=== Work task ===
Without any of the pictures, transcribe all the lines below exactly.

=== Data segment ===
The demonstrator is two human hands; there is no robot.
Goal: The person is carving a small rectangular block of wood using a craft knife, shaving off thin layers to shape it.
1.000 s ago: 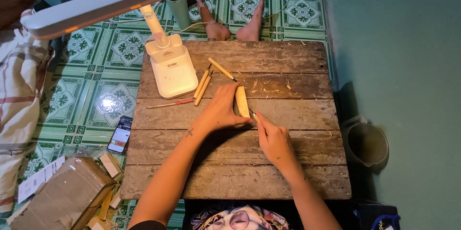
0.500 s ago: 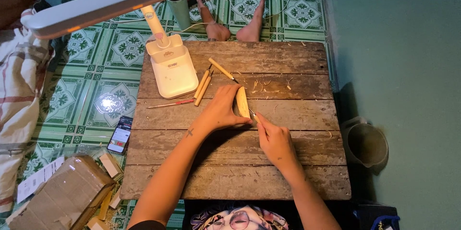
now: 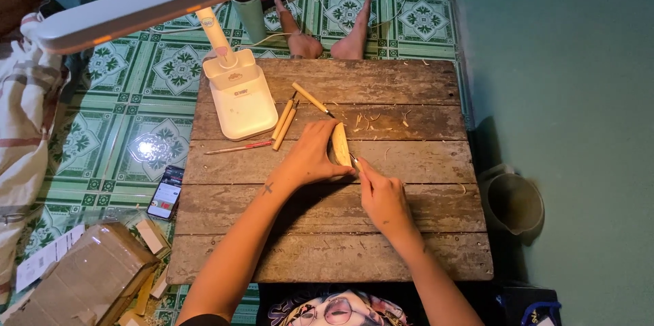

=== Answer section ===
The demonstrator is two human hands; there is no robot.
Goal: The person is carving a small rectangular block of wood using a craft knife, shaving off thin layers to shape it.
1.000 s ago: 
0.500 s ago: 
now: 

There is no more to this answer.